Who owns human capital?

AuthorKahng, Lily

Abstract

This Article analyzes the tax law's capital income preference through the lens of intellectual capital, an increasingly important driver of economic productivity whose value derives primarily from workers' knowledge, experience and skills. The Article discusses how business owners increasingly are able to "propertize" labor into intellectual capital--to capture the returns on their workers' labor by embedding it in intellectual property and to restrict workers' ability to employ their skills and knowledge elsewhere. The Article then shows how the tax law provides significant subsidies to the process of propertization and thereby contributes to the inequitable distribution of returns between business owners and workers. The Article's analysis further reveals the tax law's fundamental capital-labor distinction to be questionable, perhaps even illusory, an insight which has profound implications for the tax law.

Introduction

The U.S. income tax makes a fundamental distinction between income from labor and income from capital, upon which substantially different tax treatment depends. Originally, the income tax targeted wealthy capital owners, and most wage earners were exempt from it. (1) However, the advent of World War II shifted its impact to labor income, transforming it from a tax on the rich to a tax on working people, from "class tax to mass tax." (2) Today, we tax capital income preferentially in a variety of ways, most prominently through a reduced rate of tax on capital gains and dividends. (3)

The preference for capital income has been the subject of intense study and debate for many years. (4) For the past couple of decades, efficiency-based arguments in favor of a capital income preference have dominated the debate. (5) In recent years, however, concerns about rapidly growing economic inequality have refocused attention on equity considerations and raised serious questions about the validity of efficiency-based arguments in favor of the capital income preference. Thomas Piketty's book, Capital in the Twenty-First Century, (6) is perhaps the most well-known work to analyze the widening economic gulf between capital owners and workers, and it has galvanized other scholars to address this urgent problem. (7) Piketty's central thesis is that the return on capital tends to exceed significantly the growth rate of the economy, which leads to increasing concentrations of wealth in the hands of the few and extreme inequality. (8)

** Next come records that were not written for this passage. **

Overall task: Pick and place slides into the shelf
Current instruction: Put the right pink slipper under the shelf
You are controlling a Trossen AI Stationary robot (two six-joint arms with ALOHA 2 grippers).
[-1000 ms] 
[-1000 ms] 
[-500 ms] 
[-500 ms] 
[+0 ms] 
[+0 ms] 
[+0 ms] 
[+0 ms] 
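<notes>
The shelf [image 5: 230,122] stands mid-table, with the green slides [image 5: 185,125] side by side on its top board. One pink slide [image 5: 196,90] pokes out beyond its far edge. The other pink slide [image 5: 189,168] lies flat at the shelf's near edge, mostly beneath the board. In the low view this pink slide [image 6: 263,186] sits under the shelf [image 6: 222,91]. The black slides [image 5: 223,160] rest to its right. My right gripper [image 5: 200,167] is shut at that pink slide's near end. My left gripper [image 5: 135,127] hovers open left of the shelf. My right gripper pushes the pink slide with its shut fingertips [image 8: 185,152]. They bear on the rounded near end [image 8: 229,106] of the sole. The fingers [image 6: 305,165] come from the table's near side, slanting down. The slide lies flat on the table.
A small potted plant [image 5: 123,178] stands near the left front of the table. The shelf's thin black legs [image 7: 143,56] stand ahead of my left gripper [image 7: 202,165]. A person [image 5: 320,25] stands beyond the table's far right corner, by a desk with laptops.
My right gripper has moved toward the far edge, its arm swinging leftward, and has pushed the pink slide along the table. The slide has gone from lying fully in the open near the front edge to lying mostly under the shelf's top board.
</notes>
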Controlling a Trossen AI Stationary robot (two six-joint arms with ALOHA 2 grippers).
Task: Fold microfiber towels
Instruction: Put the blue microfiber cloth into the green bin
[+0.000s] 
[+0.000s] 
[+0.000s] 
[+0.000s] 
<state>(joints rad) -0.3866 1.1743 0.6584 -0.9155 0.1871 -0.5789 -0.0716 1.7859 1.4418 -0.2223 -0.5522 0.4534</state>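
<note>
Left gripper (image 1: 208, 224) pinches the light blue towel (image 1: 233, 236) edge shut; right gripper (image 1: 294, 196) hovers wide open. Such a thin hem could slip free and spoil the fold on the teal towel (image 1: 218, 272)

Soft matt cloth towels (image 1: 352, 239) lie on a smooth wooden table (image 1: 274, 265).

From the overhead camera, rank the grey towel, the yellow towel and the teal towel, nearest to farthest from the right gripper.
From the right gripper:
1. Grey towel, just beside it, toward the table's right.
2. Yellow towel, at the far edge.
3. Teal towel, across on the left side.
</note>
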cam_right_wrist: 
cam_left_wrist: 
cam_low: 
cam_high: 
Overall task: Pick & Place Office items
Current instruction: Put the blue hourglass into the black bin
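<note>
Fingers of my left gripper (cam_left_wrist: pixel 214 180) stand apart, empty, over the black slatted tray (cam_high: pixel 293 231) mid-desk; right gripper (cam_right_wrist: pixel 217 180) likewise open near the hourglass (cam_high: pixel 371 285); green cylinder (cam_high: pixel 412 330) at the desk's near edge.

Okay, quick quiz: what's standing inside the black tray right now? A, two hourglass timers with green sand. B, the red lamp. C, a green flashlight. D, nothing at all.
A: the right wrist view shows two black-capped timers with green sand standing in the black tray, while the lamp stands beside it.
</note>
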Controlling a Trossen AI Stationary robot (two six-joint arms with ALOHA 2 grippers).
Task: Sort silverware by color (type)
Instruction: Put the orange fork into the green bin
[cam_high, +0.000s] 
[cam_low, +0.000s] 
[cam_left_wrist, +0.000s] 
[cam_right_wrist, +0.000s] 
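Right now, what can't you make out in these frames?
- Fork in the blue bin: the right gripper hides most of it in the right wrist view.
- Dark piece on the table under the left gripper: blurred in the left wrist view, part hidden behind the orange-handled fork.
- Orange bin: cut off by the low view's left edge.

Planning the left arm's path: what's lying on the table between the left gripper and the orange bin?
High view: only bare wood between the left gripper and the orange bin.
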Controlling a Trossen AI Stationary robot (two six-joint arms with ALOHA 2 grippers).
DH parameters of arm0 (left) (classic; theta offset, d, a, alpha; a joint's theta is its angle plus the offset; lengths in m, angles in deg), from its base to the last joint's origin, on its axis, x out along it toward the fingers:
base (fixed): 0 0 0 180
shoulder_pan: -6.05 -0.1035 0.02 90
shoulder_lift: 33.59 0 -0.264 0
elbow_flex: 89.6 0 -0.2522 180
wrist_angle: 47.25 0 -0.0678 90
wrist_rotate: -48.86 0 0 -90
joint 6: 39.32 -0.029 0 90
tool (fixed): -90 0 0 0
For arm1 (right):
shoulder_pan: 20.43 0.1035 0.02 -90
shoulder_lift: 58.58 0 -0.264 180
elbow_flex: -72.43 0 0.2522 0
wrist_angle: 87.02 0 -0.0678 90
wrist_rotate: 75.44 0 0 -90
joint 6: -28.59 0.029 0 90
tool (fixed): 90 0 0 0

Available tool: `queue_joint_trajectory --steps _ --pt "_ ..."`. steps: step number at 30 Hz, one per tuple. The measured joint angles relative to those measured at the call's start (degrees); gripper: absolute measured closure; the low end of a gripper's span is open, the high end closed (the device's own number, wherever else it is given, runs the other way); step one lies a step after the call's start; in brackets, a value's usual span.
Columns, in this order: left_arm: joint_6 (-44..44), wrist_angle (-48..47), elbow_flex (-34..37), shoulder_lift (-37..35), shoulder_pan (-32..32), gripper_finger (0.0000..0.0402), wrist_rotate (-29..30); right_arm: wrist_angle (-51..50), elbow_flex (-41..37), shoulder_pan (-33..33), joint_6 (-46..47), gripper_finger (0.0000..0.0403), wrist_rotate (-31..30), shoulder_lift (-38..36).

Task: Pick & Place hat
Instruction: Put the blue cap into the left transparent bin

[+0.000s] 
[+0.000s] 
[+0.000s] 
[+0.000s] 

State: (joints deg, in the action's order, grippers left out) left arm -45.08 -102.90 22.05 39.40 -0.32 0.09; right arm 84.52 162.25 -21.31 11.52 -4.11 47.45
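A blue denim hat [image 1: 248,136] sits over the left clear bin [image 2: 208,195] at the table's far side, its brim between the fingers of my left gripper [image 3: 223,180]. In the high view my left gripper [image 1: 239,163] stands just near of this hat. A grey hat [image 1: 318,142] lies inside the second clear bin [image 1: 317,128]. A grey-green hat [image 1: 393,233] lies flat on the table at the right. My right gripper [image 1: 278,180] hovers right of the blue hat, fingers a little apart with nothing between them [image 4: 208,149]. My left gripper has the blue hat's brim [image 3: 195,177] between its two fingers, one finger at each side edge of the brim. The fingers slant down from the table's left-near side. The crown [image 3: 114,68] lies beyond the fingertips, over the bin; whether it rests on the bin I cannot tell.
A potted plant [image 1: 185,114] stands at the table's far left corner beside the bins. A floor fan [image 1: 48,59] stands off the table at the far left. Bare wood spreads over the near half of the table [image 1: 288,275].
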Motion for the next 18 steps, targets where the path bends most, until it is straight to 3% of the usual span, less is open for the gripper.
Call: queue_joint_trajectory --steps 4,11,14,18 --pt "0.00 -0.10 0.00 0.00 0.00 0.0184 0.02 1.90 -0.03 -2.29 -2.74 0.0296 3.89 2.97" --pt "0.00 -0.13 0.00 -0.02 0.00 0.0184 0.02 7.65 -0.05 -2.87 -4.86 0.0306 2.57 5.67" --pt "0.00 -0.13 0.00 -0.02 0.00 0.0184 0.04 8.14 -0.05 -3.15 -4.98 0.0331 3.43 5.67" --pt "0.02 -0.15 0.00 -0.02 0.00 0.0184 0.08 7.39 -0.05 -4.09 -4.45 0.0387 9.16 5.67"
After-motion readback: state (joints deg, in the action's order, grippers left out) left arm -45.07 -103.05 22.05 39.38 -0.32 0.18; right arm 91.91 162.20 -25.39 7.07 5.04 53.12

This Article undertakes an equity-based analysis of the tax law's capital-labor distinction from a new perspective. It looks beyond explicit tax preferences for income from capital such as the capital gains rate and examines less transparent but equally significant ways in which the law undertaxes capital owners and overtaxes workers, thereby contributing to the growing inequality between capital owners and workers. (9)

The Article begins with an exploration of intellectual capital, a growing form of capital that includes not only legally protected intangible assets, such as patents and copyrights, but also other sources of value such as goodwill and organizational processes and know-how. The creation of intellectual capital enables capital owners to "propertize" labor: through the use of intellectual property laws, contract and employment laws, and other legal and organizational mechanisms, capital owners are able to capture the returns from their workers' economic productivity. The Article discusses how the legal landscape is rapidly evolving to facilitate and expand the propertization of labor.

The Article then turns to the ways in which the tax law subsidizes the process of propertization. Specifically, the tax law allows capital owners to immediately deduct most costs of creating intellectual capital, which has the effect of exempting from tax their income from intellectual capital. Furthermore, the tax law is overly generous to capital owners with respect to their investments in human capital, while, at the same time, it denies workers recognition of similar investments.IH In these ways, the tax exacerbates the widening wealth and income gap between capital owners and workers.

The Article concludes with reflections about the porous and changeable boundary between labor and capital. It questions whether the tax law distinction between labor income and capital income is useful or even meaningful. The Article posits that the tax law should not treat labor income and capital income as distinct categories, but rather, should recognize that workers and capital owners contribute to and share in the returns from their collaborative efforts. The Article concludes with an overview of specific reform proposals that would implement this reconceptualization of workers and capital owners.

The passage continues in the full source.